Great MODS.....! You should sell pre made kits... Hapy, Smoking, Smokin - K


----------



## afdever1113 (Dec 7, 2011)

Smokin - K said:


> Great MODS.....! You should sell pre made kits... Hapy, Smoking, Smokin - K




Tom Maybe we should start a mSmoker mod business in CFLA.


----------



## roller (Dec 7, 2011)

Very Very impressive !  You knocked that one out of the park !


----------



## jonesh529 (Feb 8, 2012)

I have a question about the modifications to the chargriller. I have one and i havent purchased a side fire box yet. my question is would most of the modifications affect the use of the chargriller when being used as a grill instead of smoking? i use mine for both and i am thinking about closing the gap with the stove rope, and maybe put grill bricks in the bottome and extending the smoke pipe. Let me know your thoughts.


----------



## jrod62 (Feb 8, 2012)

All the mods will help.
 if you use it either way.


----------



## tom c (Mar 11, 2012)

jonesh529 said:


> I have a question about the modifications to the chargriller. I have one and i havent purchased a side fire box yet. my question is would most of the modifications affect the use of the chargriller when being used as a grill instead of smoking? i use mine for both and i am thinking about closing the gap with the stove rope, and maybe put grill bricks in the bottome and extending the smoke pipe. Let me know your thoughts.





jrod62 said:


> All the mods will help.
> if you use it either way.


I agreed with jrod.


----------



## michsmoker (Mar 11, 2012)

What size holes did u drill and what was the spacing between them?


----------



## smokeydez (May 16, 2012)

This is an awesome rig!

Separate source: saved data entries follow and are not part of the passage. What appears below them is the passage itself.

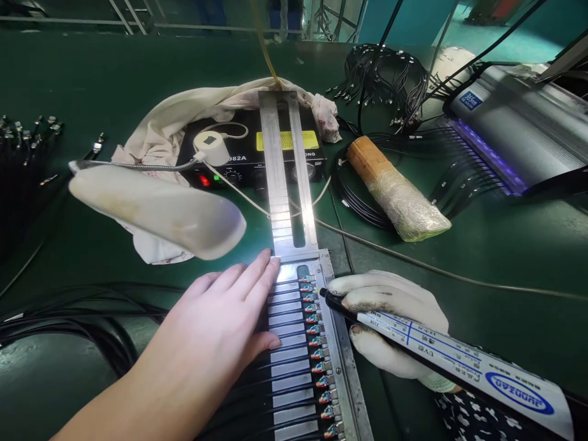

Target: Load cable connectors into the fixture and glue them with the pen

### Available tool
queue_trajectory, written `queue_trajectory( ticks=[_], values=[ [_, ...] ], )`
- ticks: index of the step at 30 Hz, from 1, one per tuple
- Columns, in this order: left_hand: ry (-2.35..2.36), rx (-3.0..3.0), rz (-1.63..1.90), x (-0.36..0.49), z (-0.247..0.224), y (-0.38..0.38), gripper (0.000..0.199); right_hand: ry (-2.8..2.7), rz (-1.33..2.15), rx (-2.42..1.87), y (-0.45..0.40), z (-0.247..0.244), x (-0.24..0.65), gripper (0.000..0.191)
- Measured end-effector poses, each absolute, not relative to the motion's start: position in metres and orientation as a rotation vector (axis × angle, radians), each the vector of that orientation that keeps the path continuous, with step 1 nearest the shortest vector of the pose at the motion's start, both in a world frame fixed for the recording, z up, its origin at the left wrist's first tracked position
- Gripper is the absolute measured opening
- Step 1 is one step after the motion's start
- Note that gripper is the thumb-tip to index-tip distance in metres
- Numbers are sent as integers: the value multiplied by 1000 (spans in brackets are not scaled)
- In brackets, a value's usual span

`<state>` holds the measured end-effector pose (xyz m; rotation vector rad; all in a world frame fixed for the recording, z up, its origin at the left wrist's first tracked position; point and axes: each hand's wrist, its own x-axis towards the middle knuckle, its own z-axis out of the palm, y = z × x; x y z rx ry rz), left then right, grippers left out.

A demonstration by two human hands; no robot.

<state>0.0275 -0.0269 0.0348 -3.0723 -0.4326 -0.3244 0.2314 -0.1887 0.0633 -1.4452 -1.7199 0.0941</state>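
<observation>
My bare left hand (225, 312) lies palm down over the left edge of a metal fixture (342, 361), its fingers pointing up toward the far end and its thumb apart. Several black cables (291, 366) lie in a row across the fixture, with exposed wires at their connectors. My right hand (397, 321), in a soiled white glove, is wrapped round a black tube with a UV glue label (441, 361). The tube's dark tip touches or hovers at a connector near the far end of the row; contact is too small to tell.
A white-shaded lamp (160, 208) hangs at the left. Behind the fixture is a black control box (239, 147) with a cloth (206, 101). A tape-wrapped roll (397, 190), cable bundles (386, 79) and a silver UV machine (523, 122) stand at the right.
</observation>
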Motion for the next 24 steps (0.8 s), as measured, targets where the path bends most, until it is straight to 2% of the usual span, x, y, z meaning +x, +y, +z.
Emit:
queue_trajectory(
  ticks=[15, 24],
  values=[
    [-414, -3047, -279, 30, 40, -26, 89, -1721, 92, -1415, -187, 66, 231, 15],
    [-384, -3050, -220, 30, 49, -27, 85, -1732, 92, -1418, -187, 65, 233, 20]
  ],
)
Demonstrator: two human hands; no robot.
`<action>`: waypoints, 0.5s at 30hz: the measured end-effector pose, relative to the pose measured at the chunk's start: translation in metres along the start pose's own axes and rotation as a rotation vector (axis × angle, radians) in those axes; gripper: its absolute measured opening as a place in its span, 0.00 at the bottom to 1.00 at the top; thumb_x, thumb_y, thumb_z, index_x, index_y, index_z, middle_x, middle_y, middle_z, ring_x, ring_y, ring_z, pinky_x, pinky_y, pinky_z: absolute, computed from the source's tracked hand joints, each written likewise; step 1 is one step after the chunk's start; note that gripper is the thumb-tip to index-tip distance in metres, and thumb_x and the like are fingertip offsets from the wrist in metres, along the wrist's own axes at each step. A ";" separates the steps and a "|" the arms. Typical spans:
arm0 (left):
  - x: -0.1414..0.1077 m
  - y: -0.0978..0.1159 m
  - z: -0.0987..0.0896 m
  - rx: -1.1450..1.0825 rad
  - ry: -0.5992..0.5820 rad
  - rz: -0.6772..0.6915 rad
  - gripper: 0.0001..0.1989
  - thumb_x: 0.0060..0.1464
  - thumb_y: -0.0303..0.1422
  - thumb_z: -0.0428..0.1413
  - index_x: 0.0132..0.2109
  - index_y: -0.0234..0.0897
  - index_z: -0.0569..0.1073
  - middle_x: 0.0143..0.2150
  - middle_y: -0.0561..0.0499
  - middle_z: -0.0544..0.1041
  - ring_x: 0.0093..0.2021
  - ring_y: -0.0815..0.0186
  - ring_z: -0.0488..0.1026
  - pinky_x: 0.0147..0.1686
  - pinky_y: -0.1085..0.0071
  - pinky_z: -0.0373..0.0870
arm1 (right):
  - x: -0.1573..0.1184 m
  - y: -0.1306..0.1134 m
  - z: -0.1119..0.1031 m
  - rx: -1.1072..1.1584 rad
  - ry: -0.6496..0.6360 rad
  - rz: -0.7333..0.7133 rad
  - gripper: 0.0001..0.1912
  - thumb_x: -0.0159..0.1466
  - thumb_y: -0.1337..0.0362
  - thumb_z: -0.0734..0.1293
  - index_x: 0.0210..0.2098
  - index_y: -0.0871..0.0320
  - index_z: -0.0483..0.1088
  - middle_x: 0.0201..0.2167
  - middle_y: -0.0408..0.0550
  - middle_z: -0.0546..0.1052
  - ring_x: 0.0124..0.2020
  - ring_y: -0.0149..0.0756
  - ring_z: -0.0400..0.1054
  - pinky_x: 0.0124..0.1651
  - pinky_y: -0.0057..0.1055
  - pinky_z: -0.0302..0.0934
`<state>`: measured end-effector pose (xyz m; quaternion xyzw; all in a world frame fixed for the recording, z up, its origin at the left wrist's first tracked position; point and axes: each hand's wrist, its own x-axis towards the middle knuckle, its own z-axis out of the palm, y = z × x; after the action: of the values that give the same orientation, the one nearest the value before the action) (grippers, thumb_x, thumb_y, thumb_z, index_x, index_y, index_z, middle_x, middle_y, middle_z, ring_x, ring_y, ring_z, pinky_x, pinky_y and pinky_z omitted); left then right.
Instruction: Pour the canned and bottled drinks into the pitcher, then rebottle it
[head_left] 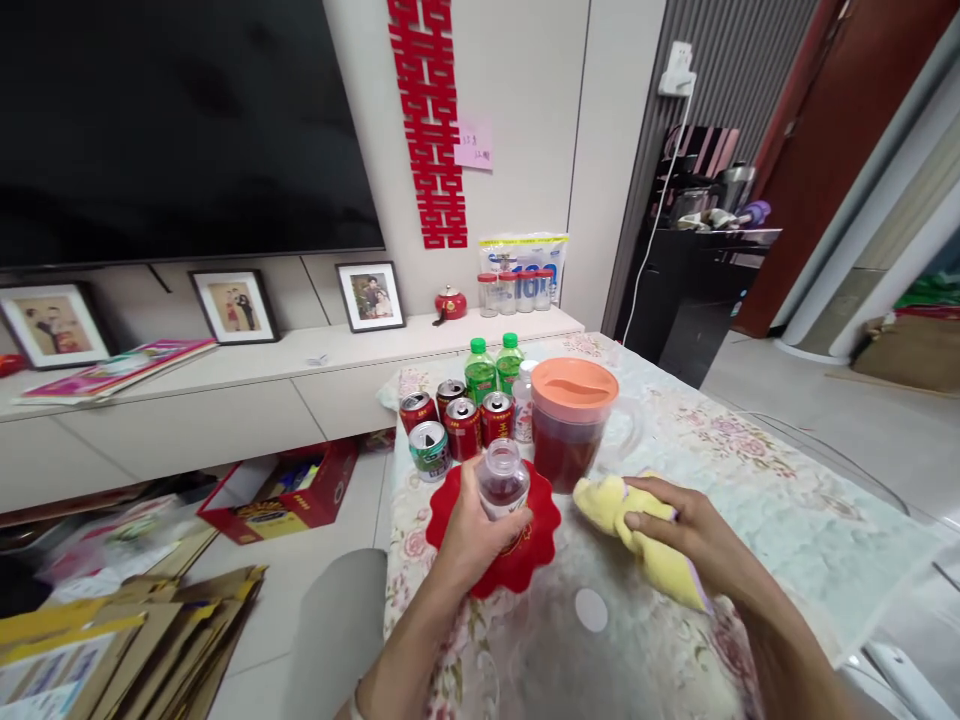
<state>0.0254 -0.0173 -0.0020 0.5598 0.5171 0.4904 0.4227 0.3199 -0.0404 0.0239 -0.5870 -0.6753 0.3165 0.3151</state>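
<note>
My left hand (pixel 481 535) is wrapped round a clear, uncapped bottle (pixel 504 482), held over a red scalloped plate (pixel 541 560). In my right hand (pixel 679 525) is a bunched yellow cloth (pixel 645 525) with a purple edge, just above the table. Between and beyond my hands stands a pitcher (pixel 566 445) of dark reddish liquid, with an orange lid (pixel 576 383) and a clear handle. A white round disc (pixel 592 610), perhaps a lid, lies in front of the plate. Whether the bottle holds any liquid, I cannot tell.
Several drink cans (pixel 463 428) and two green-capped bottles (pixel 480 368) stand behind the plate on the flowered tablecloth (pixel 720 450). Another clear bottle (pixel 523 405) is beside the pitcher. A grey stool (pixel 341 630) and flattened cardboard (pixel 165 630) are to the left, below table height.
</note>
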 end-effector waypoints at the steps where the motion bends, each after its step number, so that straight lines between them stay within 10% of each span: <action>1: -0.001 0.002 0.002 0.000 0.014 0.006 0.37 0.42 0.36 0.67 0.59 0.42 0.62 0.49 0.48 0.80 0.49 0.56 0.79 0.52 0.59 0.74 | -0.004 -0.008 0.001 0.030 0.010 -0.014 0.31 0.62 0.41 0.69 0.55 0.56 0.79 0.51 0.54 0.81 0.47 0.50 0.77 0.47 0.40 0.71; 9: -0.007 0.007 0.008 -0.023 0.038 0.039 0.36 0.43 0.35 0.65 0.60 0.40 0.62 0.53 0.45 0.78 0.52 0.54 0.78 0.53 0.57 0.73 | -0.016 -0.029 0.014 -0.172 0.258 -0.185 0.25 0.68 0.47 0.66 0.59 0.50 0.76 0.45 0.51 0.79 0.43 0.46 0.73 0.44 0.41 0.67; 15: -0.007 0.005 0.008 -0.034 0.041 0.030 0.35 0.44 0.35 0.65 0.59 0.40 0.62 0.53 0.45 0.77 0.52 0.54 0.77 0.56 0.56 0.72 | -0.014 -0.019 0.024 -0.586 0.103 -0.088 0.23 0.63 0.56 0.67 0.56 0.52 0.77 0.50 0.56 0.78 0.54 0.61 0.69 0.53 0.62 0.60</action>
<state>0.0347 -0.0248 0.0009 0.5502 0.5087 0.5167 0.4141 0.2909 -0.0578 0.0240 -0.6382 -0.7460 0.0638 0.1793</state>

Great job, and thanks for the ideas and helpful pics. I am in the process of purchasing my first grill/smoker and am researching some of the mods I would like to do to it and it's not even loaded in my shopping cart, yet. :biggrin:

In reply to an earlier post:
Amazon.com has the bricks for those of us not local to the Florida area. :yahoo:

Grillpro bricks: 
Firebrick: 
-Dez


----------